> Task directions
Print every line of the listing exactly, please.

> Information shown
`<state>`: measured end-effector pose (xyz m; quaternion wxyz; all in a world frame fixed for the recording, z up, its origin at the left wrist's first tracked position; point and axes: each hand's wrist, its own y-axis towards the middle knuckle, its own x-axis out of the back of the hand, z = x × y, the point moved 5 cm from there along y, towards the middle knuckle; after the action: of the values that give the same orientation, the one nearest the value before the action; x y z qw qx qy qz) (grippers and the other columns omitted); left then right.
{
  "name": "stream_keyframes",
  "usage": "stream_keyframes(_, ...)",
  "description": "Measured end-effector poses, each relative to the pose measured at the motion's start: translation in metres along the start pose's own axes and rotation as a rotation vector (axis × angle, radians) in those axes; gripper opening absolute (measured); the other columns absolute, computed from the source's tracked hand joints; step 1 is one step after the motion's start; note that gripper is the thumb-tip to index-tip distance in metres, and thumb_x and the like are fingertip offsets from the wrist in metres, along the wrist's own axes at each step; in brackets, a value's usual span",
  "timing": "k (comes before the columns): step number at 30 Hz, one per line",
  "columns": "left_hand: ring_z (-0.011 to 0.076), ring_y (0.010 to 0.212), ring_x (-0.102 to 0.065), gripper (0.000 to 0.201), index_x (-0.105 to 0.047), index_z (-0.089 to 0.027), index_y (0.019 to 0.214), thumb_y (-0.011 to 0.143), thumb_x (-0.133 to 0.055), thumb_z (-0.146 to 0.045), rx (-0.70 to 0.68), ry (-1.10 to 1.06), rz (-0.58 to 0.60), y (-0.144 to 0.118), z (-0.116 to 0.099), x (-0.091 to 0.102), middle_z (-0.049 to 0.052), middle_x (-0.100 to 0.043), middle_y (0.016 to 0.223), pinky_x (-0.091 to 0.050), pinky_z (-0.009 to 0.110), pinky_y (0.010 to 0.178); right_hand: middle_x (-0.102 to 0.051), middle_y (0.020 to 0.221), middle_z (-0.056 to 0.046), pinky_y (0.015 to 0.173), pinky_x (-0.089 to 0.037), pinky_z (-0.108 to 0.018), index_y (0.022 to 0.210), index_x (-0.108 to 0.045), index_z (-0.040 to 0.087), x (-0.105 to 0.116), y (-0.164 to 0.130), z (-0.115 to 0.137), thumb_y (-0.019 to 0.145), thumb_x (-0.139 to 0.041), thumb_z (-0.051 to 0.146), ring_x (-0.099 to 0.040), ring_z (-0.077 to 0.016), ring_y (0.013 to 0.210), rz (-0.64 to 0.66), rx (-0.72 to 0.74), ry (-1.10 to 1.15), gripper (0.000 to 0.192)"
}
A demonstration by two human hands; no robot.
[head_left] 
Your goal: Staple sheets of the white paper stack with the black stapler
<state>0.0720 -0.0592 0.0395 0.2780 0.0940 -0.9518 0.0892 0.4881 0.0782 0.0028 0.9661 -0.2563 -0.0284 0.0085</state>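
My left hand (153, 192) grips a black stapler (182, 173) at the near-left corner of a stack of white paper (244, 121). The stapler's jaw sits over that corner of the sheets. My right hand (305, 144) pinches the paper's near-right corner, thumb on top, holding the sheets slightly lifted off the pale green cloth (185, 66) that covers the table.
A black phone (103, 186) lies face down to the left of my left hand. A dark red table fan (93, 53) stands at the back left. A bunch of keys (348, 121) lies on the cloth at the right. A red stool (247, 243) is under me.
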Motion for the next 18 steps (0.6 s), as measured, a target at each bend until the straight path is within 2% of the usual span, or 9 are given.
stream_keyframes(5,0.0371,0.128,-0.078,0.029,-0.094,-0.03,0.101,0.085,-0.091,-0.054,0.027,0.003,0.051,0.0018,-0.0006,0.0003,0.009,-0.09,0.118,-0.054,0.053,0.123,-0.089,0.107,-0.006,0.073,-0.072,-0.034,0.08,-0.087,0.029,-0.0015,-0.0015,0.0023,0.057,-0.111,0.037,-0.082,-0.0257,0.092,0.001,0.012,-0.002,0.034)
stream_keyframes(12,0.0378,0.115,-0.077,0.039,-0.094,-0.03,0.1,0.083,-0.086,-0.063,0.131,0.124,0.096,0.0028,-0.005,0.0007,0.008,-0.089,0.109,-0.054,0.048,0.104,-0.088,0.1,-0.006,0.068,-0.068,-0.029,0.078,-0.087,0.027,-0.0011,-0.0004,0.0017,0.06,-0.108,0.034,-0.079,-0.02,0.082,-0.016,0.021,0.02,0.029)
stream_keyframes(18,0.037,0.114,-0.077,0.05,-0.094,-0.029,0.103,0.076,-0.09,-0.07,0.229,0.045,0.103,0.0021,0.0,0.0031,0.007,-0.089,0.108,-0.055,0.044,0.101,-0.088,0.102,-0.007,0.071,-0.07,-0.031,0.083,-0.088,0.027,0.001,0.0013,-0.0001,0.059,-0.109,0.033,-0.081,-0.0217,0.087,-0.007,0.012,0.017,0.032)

> Solution to this task
`<state>`: measured end-effector pose (xyz m; quaternion wxyz; all in a world frame fixed for the recording, z up, its origin at the left wrist's first tracked position; point and axes: each hand's wrist, its own y-axis towards the middle knuckle, its own x-axis out of the back of the hand, z = x × y, the point moved 5 cm from there along y, towards the middle knuckle; after the action: of the values that give the same orientation, the one nearest the value before the action; x y z qw qx qy qz) (grippers and the other columns omitted); left then right.
{
  "name": "stream_keyframes",
  "usage": "stream_keyframes(_, ...)",
  "description": "Measured end-effector poses, each relative to the pose measured at the motion's start: translation in metres along the start pose's own axes and rotation as a rotation vector (axis × angle, radians) in those axes; gripper opening absolute (measured); the other columns absolute, computed from the source's tracked hand joints; step 1 is one step after the motion's start; note that gripper is the thumb-tip to index-tip distance in metres, and thumb_x and the like are fingertip offsets from the wrist in metres, along the wrist's own axes at each step; in brackets, a value's usual span",
  "timing": "k (comes before the columns): step number at 30 Hz, one per line",
  "columns": "left_hand: ring_z (-0.011 to 0.076), ring_y (0.010 to 0.212), ring_x (-0.102 to 0.065), gripper (0.000 to 0.201), index_x (-0.105 to 0.047), index_z (-0.089 to 0.027), index_y (0.019 to 0.214), thumb_y (-0.011 to 0.143), thumb_x (-0.133 to 0.055), thumb_z (-0.146 to 0.045), rx (-0.70 to 0.68), ry (-1.10 to 1.06), rz (-0.58 to 0.60), y (-0.144 to 0.118), z (-0.116 to 0.099), x (-0.091 to 0.102), middle_z (-0.049 to 0.052), middle_x (-0.100 to 0.043), middle_y (0.016 to 0.223), pinky_x (-0.091 to 0.050), pinky_z (-0.009 to 0.110), pinky_y (0.010 to 0.178); right_hand: middle_x (-0.102 to 0.051), middle_y (0.020 to 0.221), middle_z (-0.056 to 0.046), pinky_y (0.015 to 0.173), pinky_x (-0.089 to 0.037), pinky_z (-0.108 to 0.018), index_y (0.022 to 0.210), index_x (-0.108 to 0.045), index_z (-0.040 to 0.087), x (-0.105 to 0.116), y (-0.164 to 0.130), z (-0.115 to 0.137), thumb_y (-0.019 to 0.145), thumb_x (-0.139 to 0.041), thumb_z (-0.051 to 0.146), ring_x (-0.099 to 0.040), ring_z (-0.077 to 0.016), ring_y (0.013 to 0.210), rz (-0.64 to 0.66), rx (-0.72 to 0.74), ry (-1.10 to 1.15), gripper (0.000 to 0.192)"
}
A demonstration by two human hands; no robot.
[head_left] 
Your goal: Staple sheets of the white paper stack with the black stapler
<state>0.0720 -0.0592 0.0395 0.2780 0.0940 -0.9518 0.0892 0.4881 0.0782 0.0028 0.9661 -0.2563 -0.0284 0.0085</state>
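My left hand (153, 192) grips a black stapler (182, 173) at the near-left corner of a stack of white paper (244, 121). The stapler's jaw sits over that corner of the sheets. My right hand (305, 144) pinches the paper's near-right corner, thumb on top, holding the sheets slightly lifted off the pale green cloth (185, 66) that covers the table.
A black phone (103, 186) lies face down to the left of my left hand. A dark red table fan (93, 53) stands at the back left. A bunch of keys (348, 121) lies on the cloth at the right. A red stool (247, 243) is under me.
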Motion for the next 18 steps (0.6 s), as measured, a target at each bend until the straight path is within 2% of the usual span, or 9 are given.
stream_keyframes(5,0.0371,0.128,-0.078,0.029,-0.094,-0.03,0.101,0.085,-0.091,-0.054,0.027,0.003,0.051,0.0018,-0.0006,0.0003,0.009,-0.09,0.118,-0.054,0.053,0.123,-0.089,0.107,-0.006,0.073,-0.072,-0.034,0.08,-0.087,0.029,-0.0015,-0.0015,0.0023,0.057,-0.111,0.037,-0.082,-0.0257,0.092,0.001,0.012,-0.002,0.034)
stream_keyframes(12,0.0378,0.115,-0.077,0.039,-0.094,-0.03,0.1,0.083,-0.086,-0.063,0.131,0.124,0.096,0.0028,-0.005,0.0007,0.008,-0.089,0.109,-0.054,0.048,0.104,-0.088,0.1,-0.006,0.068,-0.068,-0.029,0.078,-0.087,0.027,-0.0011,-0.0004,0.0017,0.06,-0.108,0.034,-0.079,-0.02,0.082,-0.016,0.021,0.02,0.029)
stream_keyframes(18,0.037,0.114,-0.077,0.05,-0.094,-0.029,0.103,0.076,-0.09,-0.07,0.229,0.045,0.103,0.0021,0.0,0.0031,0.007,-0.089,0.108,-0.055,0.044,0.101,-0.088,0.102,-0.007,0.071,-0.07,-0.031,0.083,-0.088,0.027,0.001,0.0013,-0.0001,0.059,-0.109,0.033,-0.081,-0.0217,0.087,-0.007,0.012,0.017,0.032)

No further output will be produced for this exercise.